Safety: Treatment-emergent AEs occurred in 8 subjects in the 30 mg group (89%), 18 subjects in the 15 mg group (100%), 8 subjects in the 7.5 mg group (89%), and 9 subjects in the placebo group (75%). The most common treatment-emergent AEs were rhinitis (56% of 30 mg subjects, 78% of 15 mg subjects, 56% of 7.5 mg subjects, and 17% of placebo subjects), taste perverse (44% of 30 mg subjects, 67% of 15 mg subjects, 11% of 7.5 mg subjects, and 0% of placebo subjects), pharyngitis (56% of 30 mg subjects, 44% of 15 mg subjects, 0% of 7.5 mg subjects, and 0% of placebo subjects), headache (11% of 30 mg subjects, 44% of 15 mg subjects, 22% of 7.5 mg subjects, and 17% of placebo subjects), and nausea (11% of 30 mg subjects, 33% of 15 mg subjects, 22% of 7.5 mg subjects, and 25% of placebo subjects). Of the most commonly occurring AEs (rhinitis, taste perverse, pharyngitis, headache, and nausea), all were considered related to study drug. The majority of the AEs reported were mild in severity and decreased in frequency and severity over seven days of repeated administration (up to 22 exposures per subject).

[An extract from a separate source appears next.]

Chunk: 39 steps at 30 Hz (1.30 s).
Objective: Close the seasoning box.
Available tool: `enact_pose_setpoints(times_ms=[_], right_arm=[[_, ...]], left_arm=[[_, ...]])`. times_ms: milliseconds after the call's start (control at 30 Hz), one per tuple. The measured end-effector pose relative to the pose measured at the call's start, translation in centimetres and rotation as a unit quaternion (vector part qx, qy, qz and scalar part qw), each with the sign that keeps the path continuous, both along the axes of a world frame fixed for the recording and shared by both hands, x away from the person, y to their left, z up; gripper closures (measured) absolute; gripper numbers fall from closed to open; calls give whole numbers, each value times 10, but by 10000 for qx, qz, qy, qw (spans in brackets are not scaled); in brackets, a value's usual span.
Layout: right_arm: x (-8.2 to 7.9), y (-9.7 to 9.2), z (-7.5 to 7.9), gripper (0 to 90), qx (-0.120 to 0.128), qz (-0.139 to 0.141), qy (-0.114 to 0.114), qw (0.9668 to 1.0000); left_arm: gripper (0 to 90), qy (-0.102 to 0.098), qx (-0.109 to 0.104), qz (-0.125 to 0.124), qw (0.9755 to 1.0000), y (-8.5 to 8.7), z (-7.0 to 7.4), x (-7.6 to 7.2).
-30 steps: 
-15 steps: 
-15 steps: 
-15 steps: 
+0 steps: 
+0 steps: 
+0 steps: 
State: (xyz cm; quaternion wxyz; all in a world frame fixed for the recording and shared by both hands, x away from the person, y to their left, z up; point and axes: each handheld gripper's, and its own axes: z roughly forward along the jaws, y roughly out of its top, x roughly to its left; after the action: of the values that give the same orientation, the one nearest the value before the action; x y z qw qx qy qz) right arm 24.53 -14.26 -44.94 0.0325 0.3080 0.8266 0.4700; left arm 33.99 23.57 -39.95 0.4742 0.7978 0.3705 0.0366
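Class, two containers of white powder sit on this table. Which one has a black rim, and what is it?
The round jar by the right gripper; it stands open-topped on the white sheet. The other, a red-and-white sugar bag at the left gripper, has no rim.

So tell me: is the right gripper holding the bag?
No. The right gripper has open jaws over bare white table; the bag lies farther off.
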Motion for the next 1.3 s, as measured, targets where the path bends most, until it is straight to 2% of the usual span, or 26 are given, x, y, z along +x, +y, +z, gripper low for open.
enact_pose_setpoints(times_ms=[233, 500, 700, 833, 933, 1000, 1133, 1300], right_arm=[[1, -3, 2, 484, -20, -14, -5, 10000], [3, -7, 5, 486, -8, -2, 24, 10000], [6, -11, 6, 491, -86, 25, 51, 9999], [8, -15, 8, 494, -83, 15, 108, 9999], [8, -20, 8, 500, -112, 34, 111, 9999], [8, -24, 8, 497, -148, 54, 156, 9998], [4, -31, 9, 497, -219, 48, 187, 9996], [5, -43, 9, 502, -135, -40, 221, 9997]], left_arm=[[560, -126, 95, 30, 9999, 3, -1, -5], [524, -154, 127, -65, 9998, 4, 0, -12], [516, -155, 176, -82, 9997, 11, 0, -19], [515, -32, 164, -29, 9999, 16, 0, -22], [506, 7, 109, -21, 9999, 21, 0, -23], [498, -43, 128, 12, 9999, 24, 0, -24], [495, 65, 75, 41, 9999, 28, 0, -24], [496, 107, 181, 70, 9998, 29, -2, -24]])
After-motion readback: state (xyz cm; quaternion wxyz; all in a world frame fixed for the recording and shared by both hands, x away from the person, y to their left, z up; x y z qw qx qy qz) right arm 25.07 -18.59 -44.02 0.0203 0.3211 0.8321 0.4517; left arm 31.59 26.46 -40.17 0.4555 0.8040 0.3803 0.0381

Severe adverse events were reported by three patients, vomit (6% in the 15 mg group) and rhinitis (6% in the 15 mg group and 11% in the 7.5 mg group). There were no noteworthy laboratory values noted on Day 8 or at study exit. No noteworthy changes in blood pressure, pulse, or respiratory rate were recorded during the study. The most common abnormal screening physical examination findings were in the skin system (40 occurrences; 89% of subjects in the 30 mg and 15 mg groups, 78% of the 7.5 mg group, and 75% of the placebo group) and in the mouth/throat/neck system (23 occurrences; 67% of the 30 mg group, 44% of the 15 mg group, 56% of the 7.5 mg group, and 33% of the placebo group).

CONCLUSION

The results of this study demonstrate that repeated dosing with self-administered intranasal morphine in the formulated vehicle is safe and well tolerated by male and female healthy volunteers. Pharmacokinetic results showed that the formulation was rapidly absorbed and achieved detectable concentrations in plasma within five minutes.

The present invention is not to be limited in scope by the specific embodiments described herein. Indeed, various modifications of the invention in addition to those described herein will become apparent to those skilled in the art from the foregoing description and the accompanying figures. Such modifications are intended to fall within the scope of the appended claims.

Patents, patent applications, publications, procedures, and the like are cited throughout this application and in the bibliography, the disclosures of which are incorporated herein by reference in their entireties.